EUROPE

EUROPE: A new Lisbon by another name?

The aim in 2000 was to chart the way for the EU to become "the world's most dynamic, knowledge-based economy". This went down well with politicians, left and right, who seemed supremely confident of the crowd-pleasing potential of 'Lisbon' - in Brussels and Strasbourg at least.
But the applause soon died - so much so that the whole effort had to be revived a mere five years after it began.
It hasn't been going great guns since then, either. But now EU officials think it's worth taking the initiative out of the drawer again in the context of the worst recession since the Second World War. "Stronger economic cooperation is essential," European Commissioner for Economic and Monetary Affairs, Joaquin Almunia, said recently, noting that EU unemployment was currently at 8.5% and rising.
It may also be relevant that this year has been dubbed the European Year of Creativity and Innovation. Happily it is now Sweden's turn at the six-monthly EU presidency (which gives the country the power to set the agenda for summits and other ministerial meetings) and the Swedes are keen to push environmental policy. It means that Stockholm is giving the high five to "green growth" which will make the environment a new priority of the Lisbon Process. To that will be added labour market reform, R&D and education and skills.
The centrepiece of this latest revision of the Lisbon Process will be internet-based consultation throughout the EU, the results of which officials hope will allow them to make formal proposals for another Lisbon phoenix to take wing early in 2010 under the next EU chairmanship, Spain.
Does this mean the subsequent stage of the Lisbon Process could be transformed into a Madrid Accord? A Concordat of Brussels or some such?
But if these plans truly constitute a revival, it's clear the exercise has to be re-branded. It is a political and diplomatic conceit - or evasion - that far-reaching deals should be named after the city (or even a village, like Schengen in Luxembourg) in which they were made.
In this case multi-millions of voters confuse the Lisbon Process with the Lisbon Treaty, though they have absolutely nothing to do with each other. Secondly, it's unhelpful that this pathway to the stars should be associated with one of the worst performing economies in the 27-nation bloc.

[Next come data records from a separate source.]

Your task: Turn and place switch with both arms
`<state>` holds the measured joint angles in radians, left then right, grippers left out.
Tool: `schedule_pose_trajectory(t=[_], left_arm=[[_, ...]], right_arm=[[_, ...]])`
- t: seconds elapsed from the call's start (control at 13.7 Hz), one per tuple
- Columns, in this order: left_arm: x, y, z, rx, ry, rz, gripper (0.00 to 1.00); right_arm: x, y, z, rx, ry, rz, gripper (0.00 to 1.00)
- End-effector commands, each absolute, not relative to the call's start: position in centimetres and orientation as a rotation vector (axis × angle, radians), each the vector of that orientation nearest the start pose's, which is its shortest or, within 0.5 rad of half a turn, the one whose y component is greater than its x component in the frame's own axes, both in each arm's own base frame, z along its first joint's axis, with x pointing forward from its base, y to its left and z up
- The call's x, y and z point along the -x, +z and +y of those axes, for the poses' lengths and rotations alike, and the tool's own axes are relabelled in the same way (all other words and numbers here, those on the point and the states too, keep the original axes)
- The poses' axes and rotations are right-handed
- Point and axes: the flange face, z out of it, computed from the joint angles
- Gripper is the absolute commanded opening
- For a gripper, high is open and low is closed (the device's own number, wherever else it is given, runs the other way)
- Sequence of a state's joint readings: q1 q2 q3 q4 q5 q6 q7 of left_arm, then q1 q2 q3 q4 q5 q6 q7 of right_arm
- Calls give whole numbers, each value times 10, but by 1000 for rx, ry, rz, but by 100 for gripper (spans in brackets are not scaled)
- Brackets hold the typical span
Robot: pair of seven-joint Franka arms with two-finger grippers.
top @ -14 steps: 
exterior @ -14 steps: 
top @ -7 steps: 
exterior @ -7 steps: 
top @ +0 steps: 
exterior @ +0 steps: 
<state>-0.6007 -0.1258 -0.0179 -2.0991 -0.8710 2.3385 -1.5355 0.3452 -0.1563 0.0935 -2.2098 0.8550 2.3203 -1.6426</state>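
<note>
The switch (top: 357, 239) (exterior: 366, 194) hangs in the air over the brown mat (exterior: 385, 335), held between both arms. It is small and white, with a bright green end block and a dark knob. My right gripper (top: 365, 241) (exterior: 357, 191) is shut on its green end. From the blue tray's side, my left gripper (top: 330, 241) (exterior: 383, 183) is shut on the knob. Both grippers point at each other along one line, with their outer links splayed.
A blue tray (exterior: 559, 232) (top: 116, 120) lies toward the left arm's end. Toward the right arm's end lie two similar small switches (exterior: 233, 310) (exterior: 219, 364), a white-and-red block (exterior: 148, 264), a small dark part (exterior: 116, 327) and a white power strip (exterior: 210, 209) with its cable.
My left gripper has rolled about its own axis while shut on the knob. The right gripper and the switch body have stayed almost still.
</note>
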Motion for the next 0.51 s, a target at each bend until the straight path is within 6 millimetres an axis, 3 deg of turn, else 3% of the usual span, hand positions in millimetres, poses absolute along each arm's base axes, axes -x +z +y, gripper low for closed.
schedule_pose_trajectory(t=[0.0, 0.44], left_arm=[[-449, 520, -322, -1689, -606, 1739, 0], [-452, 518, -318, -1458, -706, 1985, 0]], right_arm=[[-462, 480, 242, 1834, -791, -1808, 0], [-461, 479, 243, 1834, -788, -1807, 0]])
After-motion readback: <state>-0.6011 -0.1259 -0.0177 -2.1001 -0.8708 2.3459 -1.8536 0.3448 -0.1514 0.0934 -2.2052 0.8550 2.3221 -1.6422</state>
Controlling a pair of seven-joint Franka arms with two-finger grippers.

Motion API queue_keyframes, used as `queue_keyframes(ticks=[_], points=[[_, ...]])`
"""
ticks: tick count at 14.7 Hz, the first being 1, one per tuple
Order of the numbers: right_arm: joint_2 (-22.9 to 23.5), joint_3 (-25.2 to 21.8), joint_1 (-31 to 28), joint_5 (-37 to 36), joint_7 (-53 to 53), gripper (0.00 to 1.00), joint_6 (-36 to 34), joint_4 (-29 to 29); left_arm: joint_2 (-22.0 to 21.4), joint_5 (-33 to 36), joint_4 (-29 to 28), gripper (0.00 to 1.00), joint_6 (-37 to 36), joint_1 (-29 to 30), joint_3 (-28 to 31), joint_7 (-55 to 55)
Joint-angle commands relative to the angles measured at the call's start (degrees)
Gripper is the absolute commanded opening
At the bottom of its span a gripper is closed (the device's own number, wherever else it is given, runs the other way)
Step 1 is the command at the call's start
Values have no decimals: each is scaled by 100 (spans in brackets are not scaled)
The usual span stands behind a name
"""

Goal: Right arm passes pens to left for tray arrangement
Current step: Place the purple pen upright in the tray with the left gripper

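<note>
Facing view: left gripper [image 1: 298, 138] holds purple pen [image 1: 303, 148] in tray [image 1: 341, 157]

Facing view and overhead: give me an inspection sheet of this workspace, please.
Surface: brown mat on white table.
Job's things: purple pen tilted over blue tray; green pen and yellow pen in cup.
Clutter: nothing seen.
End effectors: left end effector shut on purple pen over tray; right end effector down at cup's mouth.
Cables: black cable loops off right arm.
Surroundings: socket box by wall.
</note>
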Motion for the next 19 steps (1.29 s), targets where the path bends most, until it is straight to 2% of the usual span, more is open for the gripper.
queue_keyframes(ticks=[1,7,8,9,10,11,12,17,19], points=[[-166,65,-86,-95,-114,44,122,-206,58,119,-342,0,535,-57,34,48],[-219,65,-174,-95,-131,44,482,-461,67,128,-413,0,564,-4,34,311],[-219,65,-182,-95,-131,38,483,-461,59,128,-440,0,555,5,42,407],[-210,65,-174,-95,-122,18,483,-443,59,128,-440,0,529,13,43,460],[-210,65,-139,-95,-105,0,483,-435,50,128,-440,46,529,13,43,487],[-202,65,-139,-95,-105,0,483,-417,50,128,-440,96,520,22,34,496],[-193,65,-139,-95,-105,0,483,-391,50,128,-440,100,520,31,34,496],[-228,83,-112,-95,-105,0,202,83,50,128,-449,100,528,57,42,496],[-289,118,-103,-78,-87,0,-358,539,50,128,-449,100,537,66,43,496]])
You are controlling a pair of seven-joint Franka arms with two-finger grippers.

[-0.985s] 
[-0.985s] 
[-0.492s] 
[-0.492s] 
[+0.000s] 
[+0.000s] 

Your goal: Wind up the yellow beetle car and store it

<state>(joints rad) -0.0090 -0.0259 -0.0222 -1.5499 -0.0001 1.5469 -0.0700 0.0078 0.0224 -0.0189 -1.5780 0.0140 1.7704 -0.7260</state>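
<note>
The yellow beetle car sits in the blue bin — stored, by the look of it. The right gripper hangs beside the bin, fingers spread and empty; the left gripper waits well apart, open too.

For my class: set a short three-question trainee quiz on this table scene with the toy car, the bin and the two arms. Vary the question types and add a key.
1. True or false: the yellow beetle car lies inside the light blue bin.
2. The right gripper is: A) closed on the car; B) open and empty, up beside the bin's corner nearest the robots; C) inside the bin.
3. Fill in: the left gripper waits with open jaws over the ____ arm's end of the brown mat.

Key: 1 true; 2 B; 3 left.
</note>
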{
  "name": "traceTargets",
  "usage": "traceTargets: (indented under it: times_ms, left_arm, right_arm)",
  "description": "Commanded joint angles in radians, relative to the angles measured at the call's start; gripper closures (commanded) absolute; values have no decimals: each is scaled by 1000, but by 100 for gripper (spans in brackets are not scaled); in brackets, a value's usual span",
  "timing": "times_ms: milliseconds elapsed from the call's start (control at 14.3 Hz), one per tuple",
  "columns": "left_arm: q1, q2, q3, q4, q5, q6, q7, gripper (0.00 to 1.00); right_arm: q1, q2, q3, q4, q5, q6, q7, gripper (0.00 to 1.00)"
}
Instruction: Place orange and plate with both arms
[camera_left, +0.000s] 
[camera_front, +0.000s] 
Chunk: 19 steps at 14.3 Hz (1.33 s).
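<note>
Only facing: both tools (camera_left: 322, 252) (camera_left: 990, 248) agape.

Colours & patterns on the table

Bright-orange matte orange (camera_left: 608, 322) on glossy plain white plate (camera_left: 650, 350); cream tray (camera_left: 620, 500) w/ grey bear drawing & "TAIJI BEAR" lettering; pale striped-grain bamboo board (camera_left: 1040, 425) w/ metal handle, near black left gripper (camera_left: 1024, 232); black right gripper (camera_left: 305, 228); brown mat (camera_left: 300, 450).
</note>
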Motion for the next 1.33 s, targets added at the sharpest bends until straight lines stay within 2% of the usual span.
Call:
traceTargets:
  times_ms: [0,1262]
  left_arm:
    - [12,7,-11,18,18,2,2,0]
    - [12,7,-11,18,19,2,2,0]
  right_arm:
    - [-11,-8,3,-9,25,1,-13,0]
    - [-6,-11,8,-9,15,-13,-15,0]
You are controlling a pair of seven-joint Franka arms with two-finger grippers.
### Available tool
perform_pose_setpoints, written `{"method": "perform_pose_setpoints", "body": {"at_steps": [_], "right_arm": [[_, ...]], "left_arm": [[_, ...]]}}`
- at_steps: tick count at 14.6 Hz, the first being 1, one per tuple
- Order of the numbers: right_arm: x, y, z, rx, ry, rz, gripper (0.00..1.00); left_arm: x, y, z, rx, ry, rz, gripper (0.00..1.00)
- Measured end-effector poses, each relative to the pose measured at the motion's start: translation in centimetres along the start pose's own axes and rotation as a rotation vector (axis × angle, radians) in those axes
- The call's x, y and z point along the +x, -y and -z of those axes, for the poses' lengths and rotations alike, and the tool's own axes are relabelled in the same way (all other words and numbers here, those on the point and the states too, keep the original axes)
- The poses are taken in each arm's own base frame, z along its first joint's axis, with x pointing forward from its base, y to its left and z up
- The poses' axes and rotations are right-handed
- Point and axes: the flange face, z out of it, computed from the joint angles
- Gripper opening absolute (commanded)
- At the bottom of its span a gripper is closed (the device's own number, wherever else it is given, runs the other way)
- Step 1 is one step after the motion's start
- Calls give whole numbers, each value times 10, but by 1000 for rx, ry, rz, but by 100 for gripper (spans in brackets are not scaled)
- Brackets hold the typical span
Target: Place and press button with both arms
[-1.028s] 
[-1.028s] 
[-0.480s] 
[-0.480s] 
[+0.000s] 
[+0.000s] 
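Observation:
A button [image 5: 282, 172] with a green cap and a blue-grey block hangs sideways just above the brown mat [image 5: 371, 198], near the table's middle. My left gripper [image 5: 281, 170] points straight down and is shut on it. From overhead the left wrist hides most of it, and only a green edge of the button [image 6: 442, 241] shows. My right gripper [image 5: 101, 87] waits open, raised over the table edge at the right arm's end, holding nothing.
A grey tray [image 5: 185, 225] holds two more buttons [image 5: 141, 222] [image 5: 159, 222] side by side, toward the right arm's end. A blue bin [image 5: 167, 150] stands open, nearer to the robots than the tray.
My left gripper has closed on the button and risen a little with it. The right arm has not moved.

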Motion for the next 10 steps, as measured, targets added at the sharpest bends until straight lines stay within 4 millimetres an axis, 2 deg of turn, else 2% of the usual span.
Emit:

A new name should define what the initiative is about - 'Lisbon' is meaningless and 'Lisbon 2' would be perverse. After a while such place names are bleached of any significance in the minds of voters. The Treaty of Paris, anyone? (You see.)
However, it seems the Commission wants the EU mantra for the coming five years to be science, technology and innovation (STI) - and who could disagree with that in the present crisis? Any mantra in a storm, EU leaders seem to believe.
Not so, says a government-appointed group of Irish academics, who were asked whether the failed Celtic Tiger's STI investment in a 'knowledge economy' was value for money.
Led by Professor Colm McCarthy of University College Dublin, they concluded there was "scant evidence" that STI expenditure was a good way to spend taxpayers' money - thus mauling one of the main assumptions of the Lisbon Process.
"Any return on this STI investment cannot be known with confidence at the start," these experts claim. "The evidence adduced to date for the impact of STI investment on actual economic activity has not been compelling." In other words, it's as scientific as pot-luck.
They go on to say that the Irish government's declared aim of producing 20% more PhDs might be counterproductive because there is no "clear business need" for so many graduates to be educated up to fourth-level qualifications. What is the point of postgraduate waiters or shop assistants with a handful of diplomas?
There's almost no demand in the economy for so many clever-clogs: producing even more of them could have two effects, the Irish committee points out. The graduates might have to take jobs, as many do in the Nordic countries, for which they are over-qualified or, frustrated, they may emigrate to find work, in which case the country gets no return on its investment in their education.
Almost a decade after the high tech wake-up call was first heard from Portugal, it's unclear how these elements will be played out.
And it remains a quirky coincidence that two things most associated with the EU's recent ideological overreach - the Process and the Treaty - should both bear a Lisbon label.